PROBLEM DESCRIPTION: For the material below, count each line where the string "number" appears, then return the total alone.
*** Begin section ***
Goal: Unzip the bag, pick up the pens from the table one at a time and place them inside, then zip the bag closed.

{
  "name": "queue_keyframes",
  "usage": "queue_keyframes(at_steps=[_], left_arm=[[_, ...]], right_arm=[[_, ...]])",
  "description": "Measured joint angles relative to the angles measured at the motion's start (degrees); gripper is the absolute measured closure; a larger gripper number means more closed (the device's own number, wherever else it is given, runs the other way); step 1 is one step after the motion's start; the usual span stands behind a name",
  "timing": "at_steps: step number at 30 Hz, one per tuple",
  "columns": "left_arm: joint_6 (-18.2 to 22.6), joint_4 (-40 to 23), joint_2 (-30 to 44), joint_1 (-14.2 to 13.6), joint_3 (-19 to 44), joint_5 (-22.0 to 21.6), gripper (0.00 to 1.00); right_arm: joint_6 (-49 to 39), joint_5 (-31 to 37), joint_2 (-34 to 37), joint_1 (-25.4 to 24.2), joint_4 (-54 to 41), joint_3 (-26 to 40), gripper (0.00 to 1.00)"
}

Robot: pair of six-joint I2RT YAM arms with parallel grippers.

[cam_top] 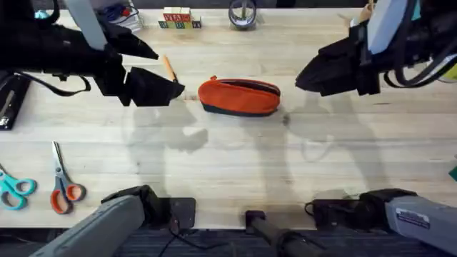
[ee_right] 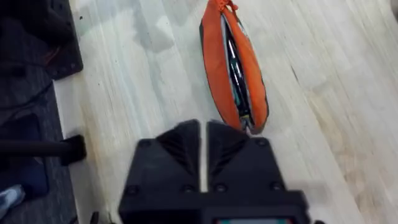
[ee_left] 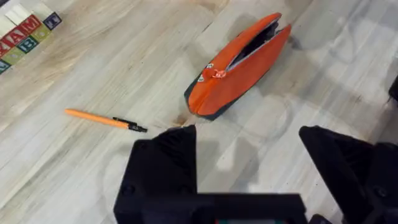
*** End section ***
ANSWER BOX: 2